Le Modef refuse les pleins pouvoirs à la grande distribution

Le projet de loi de modernisation de l’économie (loi Chatel 2) adopté en conseil des ministres « est à l’opposé des attentes des exploitants familiaux et des consommateurs, souligne le Modef dans un communiqué. En supprimant le peu d’encadrement existant le gouvernement » fait descendre les agriculteurs, les coopératives, les PME agro-alimentaires dans la fosse aux lions et peu en sortiront vivants » prévient le syndicat.
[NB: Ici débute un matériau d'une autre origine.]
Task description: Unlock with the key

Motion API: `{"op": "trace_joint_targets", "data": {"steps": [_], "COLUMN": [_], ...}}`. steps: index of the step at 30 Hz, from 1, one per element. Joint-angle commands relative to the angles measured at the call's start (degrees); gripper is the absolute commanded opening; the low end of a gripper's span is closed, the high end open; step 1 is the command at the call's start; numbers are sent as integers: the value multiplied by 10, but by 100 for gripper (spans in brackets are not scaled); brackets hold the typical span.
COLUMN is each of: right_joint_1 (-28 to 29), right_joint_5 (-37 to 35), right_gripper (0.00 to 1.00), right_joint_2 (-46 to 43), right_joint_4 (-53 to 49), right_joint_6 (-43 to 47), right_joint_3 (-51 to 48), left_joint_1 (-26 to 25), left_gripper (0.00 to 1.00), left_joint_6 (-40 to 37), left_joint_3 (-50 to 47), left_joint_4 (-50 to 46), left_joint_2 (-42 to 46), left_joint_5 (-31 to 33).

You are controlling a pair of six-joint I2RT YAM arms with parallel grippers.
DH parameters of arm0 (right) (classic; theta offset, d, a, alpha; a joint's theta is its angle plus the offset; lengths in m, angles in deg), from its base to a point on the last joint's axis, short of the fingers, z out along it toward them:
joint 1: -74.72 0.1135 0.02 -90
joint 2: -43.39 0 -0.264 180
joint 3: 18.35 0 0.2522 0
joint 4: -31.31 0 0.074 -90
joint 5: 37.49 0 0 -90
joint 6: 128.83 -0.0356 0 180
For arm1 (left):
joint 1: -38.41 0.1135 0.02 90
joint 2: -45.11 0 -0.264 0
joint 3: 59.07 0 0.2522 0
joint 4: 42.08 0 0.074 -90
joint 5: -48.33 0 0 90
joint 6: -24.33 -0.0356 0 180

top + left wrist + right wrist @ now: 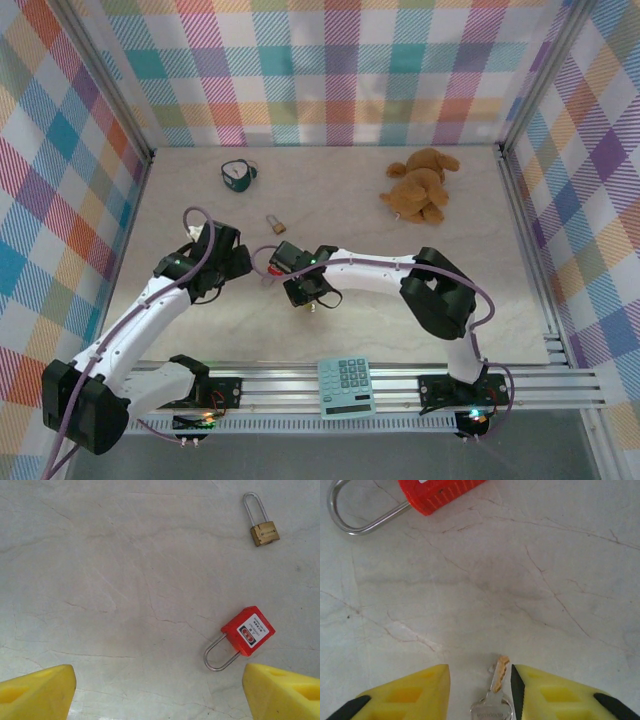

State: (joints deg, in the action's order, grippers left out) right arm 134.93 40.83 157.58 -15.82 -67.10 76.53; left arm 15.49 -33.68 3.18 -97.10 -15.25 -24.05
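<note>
key: the key point(493, 704) sits between the two yellow fingers of the right hand point(480, 667), head towards the wrist and blade tip pointing up the picture towards the red padlock; whether it lies flat on the table or is raised off it, i cannot tell.
right hand: fingers partly drawn in around the key; one finger point(520, 685) is touching or just beside the blade, and a gap shows between the key and the other finger, so it is not clamped from both sides.
left hand: the left hand point(160, 680) has its fingers spread wide with nothing between them, over a bare patch of table point(100, 580).
red padlock: the red padlock point(248, 631) lies on its side, shackle closed, near one left finger and beyond the key in the right wrist view.
brass padlock: the brass padlock point(264, 532) lies farther back, well apart from the red one.
elsewhere: a teddy bear point(420, 185) lies at the far right of the table; a calculator point(345, 385) rests on the near rail between the arm bases.
</note>
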Motion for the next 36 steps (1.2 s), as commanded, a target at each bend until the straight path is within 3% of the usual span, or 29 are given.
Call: {"op": "trace_joint_targets", "data": {"steps": [1, 7, 18, 36], "right_joint_1": [1, 5, 6, 7], "right_joint_5": [-30, -50, -18, -59], "right_gripper": [35, 30, 19, 14], "right_joint_2": [18, 38, 21, -30], "right_joint_4": [-27, -42, -17, 3], "right_joint_6": [-15, -16, -12, -6], "right_joint_3": [19, 30, 14, 0], "left_joint_1": [8, 14, 16, 17], "left_gripper": [86, 86, 85, 83], "left_joint_6": [6, 6, 2, -2], "left_joint_3": [-14, -17, -19, -6], "left_joint_4": [-18, -19, -17, -13], "left_joint_2": [20, 18, 18, 9], "left_joint_5": [11, 4, -2, -7]}}
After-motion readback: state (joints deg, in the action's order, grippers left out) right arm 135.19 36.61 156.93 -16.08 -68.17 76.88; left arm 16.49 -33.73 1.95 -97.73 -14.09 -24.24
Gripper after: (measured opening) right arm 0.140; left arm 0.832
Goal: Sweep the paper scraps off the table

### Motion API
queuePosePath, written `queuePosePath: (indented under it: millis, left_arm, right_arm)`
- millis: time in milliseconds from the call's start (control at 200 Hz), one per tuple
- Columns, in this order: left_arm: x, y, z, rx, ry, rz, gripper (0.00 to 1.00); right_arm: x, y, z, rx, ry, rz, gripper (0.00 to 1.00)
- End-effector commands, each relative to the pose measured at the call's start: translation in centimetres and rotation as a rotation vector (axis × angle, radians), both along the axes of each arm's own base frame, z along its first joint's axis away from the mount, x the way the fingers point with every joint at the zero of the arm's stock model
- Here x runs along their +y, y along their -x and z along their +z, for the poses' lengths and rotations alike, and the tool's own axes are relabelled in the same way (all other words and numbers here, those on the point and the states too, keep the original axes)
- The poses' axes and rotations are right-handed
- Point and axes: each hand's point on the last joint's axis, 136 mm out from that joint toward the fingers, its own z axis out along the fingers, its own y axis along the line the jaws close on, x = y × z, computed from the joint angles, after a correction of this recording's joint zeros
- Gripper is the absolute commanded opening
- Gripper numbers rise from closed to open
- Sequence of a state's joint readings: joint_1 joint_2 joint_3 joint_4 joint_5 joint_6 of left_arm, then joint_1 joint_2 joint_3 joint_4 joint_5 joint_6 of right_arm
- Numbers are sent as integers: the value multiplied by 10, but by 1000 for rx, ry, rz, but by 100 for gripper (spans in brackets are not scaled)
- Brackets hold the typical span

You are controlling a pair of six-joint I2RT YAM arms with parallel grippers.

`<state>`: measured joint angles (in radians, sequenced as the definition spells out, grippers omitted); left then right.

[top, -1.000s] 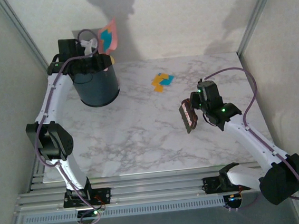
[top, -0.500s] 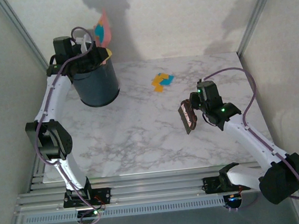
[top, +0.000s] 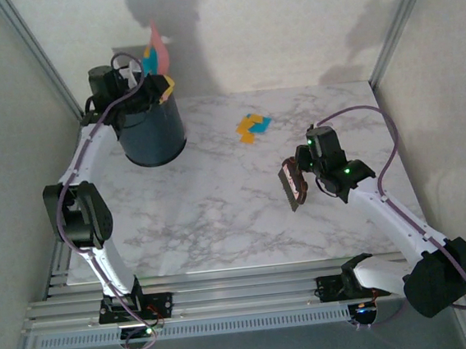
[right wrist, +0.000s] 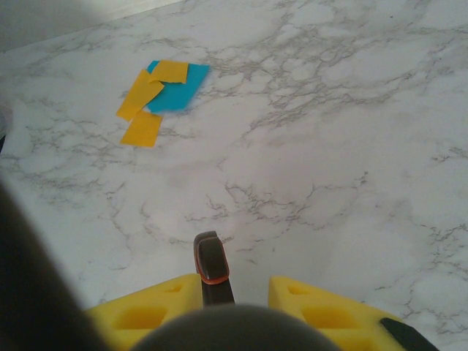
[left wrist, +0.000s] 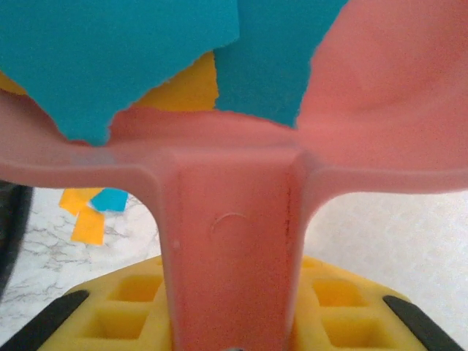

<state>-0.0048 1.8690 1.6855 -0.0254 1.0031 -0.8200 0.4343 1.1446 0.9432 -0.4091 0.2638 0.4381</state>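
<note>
table (top: 221,217): white marble top, aluminium rails (top: 228,294) at the near edge.
bin (top: 153,133): dark, round, at the table's far left.
left claw (top: 156,81): clamped tight on the dustpan's handle, just above the bin's rim.
dustpan (top: 156,54): pink, tipped up steeply over the bin's mouth.
bits in dustpan (left wrist: 110,58): teal and orange pieces lying on its inner face.
paper scraps (top: 253,127): small pile on the marble, right of the bin and well apart from it; 3 orange and 1 teal, overlapping.
right claw (top: 305,176): closed on the brush handle, further right of the bin than the pile and nearer the arm bases.
brush (top: 293,183): dark, tilted; cannot tell if it touches the marble.
in the way: left wrist and cable (top: 123,57) cover part of the bin's mouth from above.
</note>
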Motion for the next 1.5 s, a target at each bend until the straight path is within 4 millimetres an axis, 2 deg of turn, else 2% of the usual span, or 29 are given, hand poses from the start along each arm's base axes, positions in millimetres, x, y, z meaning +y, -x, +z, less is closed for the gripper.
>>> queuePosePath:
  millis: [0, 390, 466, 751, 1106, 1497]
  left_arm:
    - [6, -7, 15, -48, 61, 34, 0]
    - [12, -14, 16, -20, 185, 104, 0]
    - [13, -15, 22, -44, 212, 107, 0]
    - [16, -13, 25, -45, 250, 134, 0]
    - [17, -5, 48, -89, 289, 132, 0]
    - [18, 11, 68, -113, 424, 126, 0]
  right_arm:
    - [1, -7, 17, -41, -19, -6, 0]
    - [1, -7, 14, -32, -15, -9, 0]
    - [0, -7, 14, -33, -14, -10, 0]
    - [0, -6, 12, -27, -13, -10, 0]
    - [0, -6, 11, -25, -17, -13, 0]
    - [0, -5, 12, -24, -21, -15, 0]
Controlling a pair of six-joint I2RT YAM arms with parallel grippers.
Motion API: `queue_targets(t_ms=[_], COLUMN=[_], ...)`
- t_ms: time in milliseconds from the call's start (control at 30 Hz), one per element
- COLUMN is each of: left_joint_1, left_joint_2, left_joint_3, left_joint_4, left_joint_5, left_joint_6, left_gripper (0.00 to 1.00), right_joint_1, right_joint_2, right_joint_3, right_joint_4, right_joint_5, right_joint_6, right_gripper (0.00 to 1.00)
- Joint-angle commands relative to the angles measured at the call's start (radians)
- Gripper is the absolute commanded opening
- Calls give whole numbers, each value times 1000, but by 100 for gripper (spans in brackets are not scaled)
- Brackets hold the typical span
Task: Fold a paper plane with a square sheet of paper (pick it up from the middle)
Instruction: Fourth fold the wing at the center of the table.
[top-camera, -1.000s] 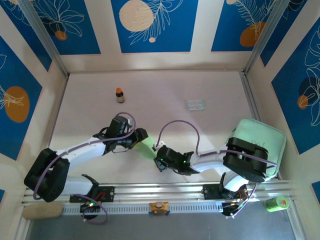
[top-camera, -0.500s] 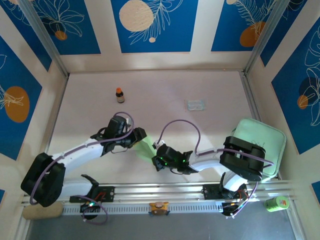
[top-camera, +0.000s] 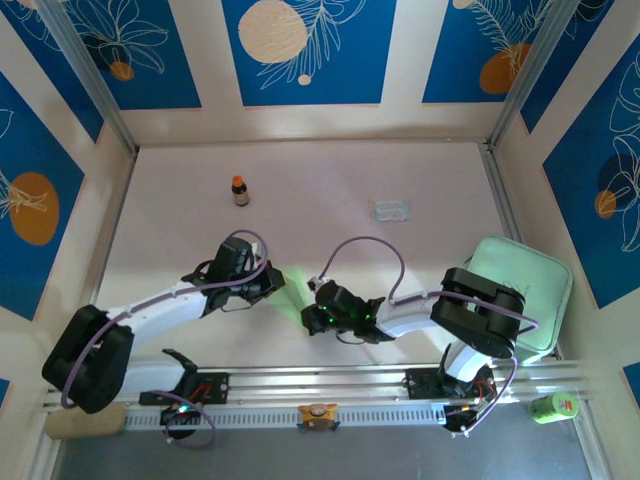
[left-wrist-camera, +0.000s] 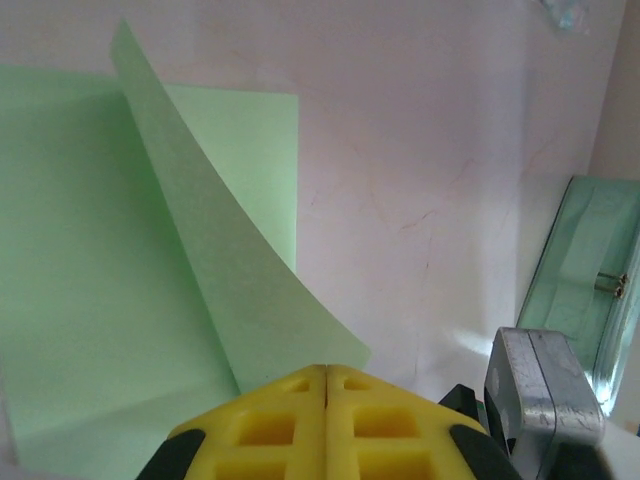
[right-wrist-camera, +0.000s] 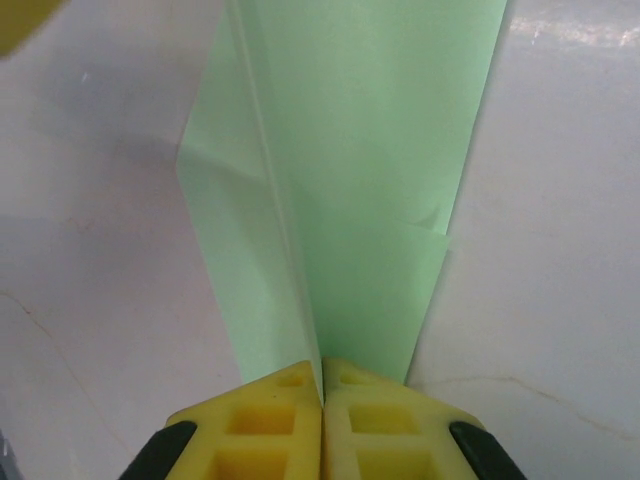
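Change: left fingers (left-wrist-camera: 262, 428) now clamp shut, pinching raised flap of square sheet of paper (left-wrist-camera: 90, 280). Right fingers (right-wrist-camera: 272, 418) clenched on opposite creased edge. Sheet on bench (top-camera: 400, 170) between arms; fold likely can proceed.

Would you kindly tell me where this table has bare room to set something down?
Bare table lies between the brown bottle and the clear plastic packet, and farther back behind both. The near middle is crowded: the left gripper and right gripper pinch the green paper there; the mint green tray takes the right.
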Motion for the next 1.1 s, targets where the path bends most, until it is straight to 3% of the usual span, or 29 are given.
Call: queue_targets(t_ms=[0, 633, 1067], left_joint_1=[4, 0, -1], left_joint_2=[47, 178, 185], left_joint_3=[-11, 14, 16], left_joint_4=[93, 150, 150], left_joint_5=[66, 89, 86], left_joint_6=[0, 19, 22], left_gripper=[3, 3, 3], right_joint_1=[-4, -33, -52], right_joint_2=[30, -7, 24], right_joint_3=[-13, -4, 5], right_joint_4=[-17, -18, 3], right_joint_5=[-39, -77, -135], right_joint_6=[37, 48, 68], right_gripper=[8, 18, 11])
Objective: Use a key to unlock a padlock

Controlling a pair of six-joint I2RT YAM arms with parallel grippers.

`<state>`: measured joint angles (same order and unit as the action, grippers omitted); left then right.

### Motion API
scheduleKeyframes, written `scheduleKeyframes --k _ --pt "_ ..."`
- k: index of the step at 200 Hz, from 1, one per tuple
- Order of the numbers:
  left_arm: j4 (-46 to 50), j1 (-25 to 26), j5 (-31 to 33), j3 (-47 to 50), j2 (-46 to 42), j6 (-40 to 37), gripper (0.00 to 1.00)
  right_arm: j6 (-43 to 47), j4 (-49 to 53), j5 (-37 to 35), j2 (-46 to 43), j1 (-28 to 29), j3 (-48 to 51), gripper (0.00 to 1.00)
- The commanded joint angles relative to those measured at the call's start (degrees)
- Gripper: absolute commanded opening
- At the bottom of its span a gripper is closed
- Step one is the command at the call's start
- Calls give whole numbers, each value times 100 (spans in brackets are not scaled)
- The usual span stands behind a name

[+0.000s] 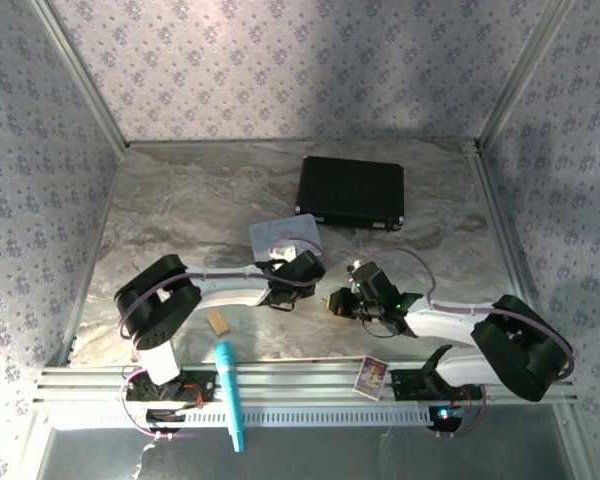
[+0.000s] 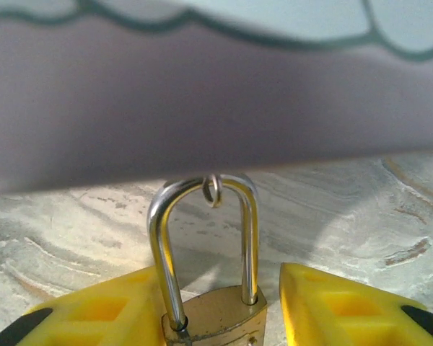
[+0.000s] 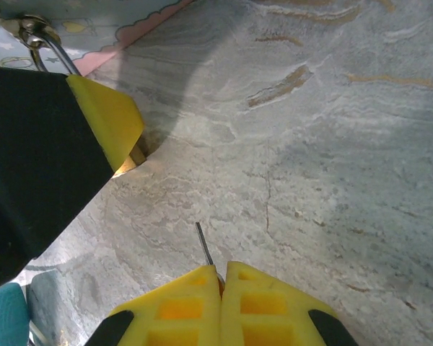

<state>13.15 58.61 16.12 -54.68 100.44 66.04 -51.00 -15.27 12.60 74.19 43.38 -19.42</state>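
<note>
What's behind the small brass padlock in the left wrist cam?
Marbled tabletop, then the lilac side wall of a pastel tin. The padlock shackle covers thin strips of both.

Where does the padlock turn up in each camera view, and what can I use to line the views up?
Top: too small to make out, at the left fingers, just below the tin.
Left wrist: padlock bottom centre, between the left fingers, shackle towards the tin.
Right wrist: padlock shackle top left, near the tin.
Shared landmark: the tin.
</note>
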Motion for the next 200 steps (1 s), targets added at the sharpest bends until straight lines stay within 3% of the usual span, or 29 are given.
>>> scheduleKeyframes --k 1,43,60,106,200 --pt "326 45 -354 -88 231 -20 40 -85 -194 -66 190 63 -143 0" --pt "209 2 -454 -109 148 84 36 -391 -1037 36 526 144 -14 0" --pt "52 -40 -567 -67 114 169 30 -492 -1416 44 634 221 48 0" --pt "-472 -227 -905 180 99 427 24 -656 -1795 60 989 272 13 0" --pt "-1192 -425 -1249 619 -169 1228 24 -1102 -3189 68 1736 289 331 0"
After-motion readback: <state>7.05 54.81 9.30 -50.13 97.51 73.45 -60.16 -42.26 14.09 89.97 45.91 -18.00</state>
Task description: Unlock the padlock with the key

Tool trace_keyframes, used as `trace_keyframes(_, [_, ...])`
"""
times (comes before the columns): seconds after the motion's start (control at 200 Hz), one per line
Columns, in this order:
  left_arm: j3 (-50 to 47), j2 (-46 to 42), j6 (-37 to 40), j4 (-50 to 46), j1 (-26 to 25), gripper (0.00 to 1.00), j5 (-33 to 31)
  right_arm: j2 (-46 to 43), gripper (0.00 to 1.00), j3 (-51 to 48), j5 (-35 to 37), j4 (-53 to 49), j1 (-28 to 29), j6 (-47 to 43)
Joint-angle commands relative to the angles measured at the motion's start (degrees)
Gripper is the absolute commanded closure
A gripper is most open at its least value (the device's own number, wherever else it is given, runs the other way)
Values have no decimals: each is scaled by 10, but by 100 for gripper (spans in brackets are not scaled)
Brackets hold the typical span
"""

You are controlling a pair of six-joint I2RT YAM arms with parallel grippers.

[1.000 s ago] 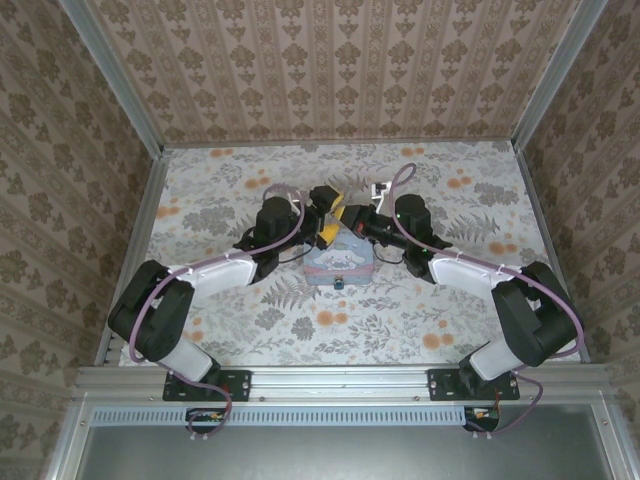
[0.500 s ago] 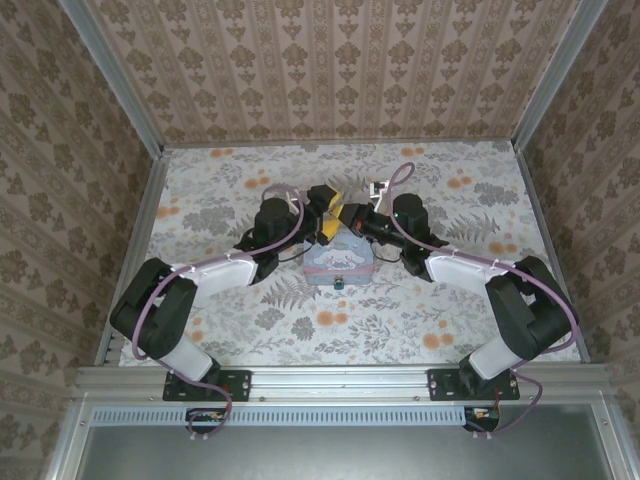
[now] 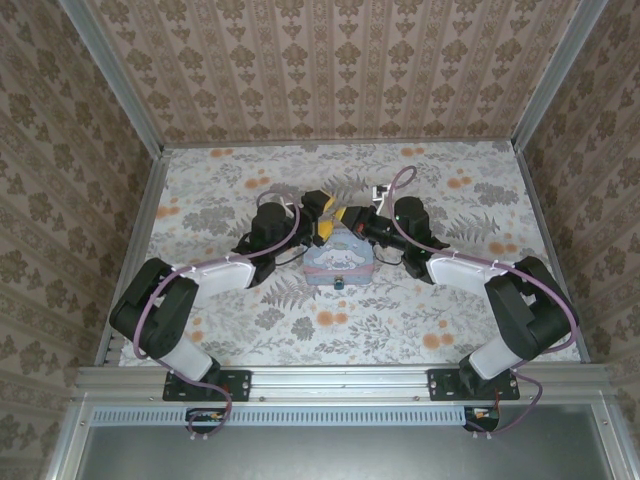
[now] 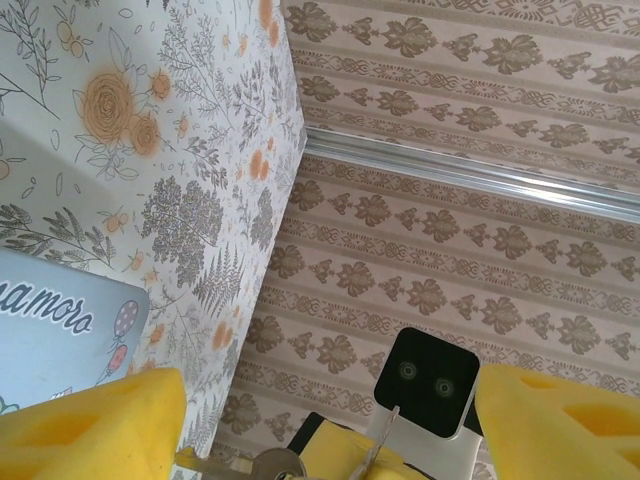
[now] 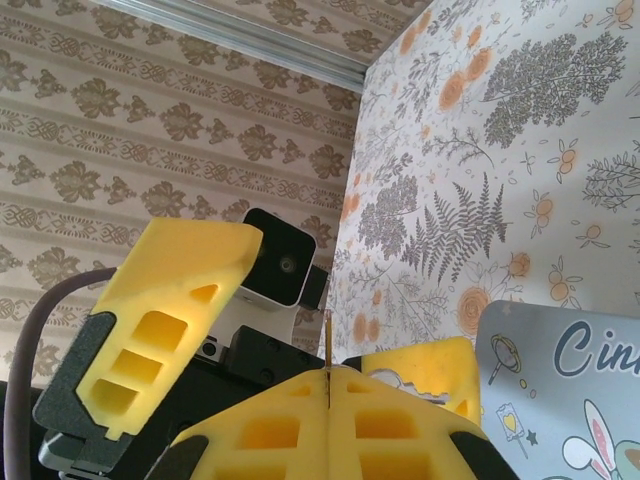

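My right gripper (image 5: 328,372) is shut on the key (image 5: 328,340), a thin brownish blade that sticks up edge-on from between its yellow foam fingers. In the left wrist view the key (image 4: 385,438) points up in front of the right wrist camera. My left gripper (image 4: 325,420) stands wide open, its fingers (image 5: 170,320) on either side of the right gripper's tip. In the top view both grippers, left (image 3: 325,218) and right (image 3: 350,218), meet over the back of the pastel-blue tin (image 3: 340,262). The small dark padlock (image 3: 340,283) hangs at the tin's front edge.
A silvery round piece (image 4: 272,466) with a brownish bar beside it lies at the left wrist view's bottom edge. The flowered table (image 3: 450,310) is walled by patterned panels with metal rails (image 3: 540,230) along the sides.
Both grippers have edged slightly to the left above the tin. The right gripper stays shut on the key and the left stays open.
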Motion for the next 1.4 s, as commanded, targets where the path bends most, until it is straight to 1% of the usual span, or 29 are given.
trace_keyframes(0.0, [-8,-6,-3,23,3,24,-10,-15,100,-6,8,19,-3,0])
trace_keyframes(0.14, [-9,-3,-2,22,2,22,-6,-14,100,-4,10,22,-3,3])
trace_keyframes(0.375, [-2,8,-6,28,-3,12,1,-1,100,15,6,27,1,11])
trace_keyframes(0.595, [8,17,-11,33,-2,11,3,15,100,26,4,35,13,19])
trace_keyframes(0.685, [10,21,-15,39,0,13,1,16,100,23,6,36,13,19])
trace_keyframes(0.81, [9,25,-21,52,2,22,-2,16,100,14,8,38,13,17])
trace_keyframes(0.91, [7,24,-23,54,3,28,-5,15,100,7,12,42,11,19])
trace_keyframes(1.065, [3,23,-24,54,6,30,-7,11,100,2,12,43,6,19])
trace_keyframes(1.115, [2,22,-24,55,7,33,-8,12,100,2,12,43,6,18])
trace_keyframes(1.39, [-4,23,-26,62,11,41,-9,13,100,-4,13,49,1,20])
Le Modef dans l’intérêt des exploitants familiaux et des consommateurs demande aux députés et sénateurs de non seulement s’opposer à toute déréglementation telle que le projet de loi Chatel 2 et d’exiger au contraire un renforcement des règles encadrant la pratique de la grande distribution. Le syndicat propose quelques pistes comme « la mise en place de coefficient multiplicateur plafond et permanent pour tous les produits agricoles périssables frais ou transformés ». Le syndicat réclame « l’interdiction de vente à perte élargie aux agriculteurs de sorte que les centrales d’achats ne puissent pas acheter aux producteurs des produits agricoles à un prix inférieur aux coûts de production ».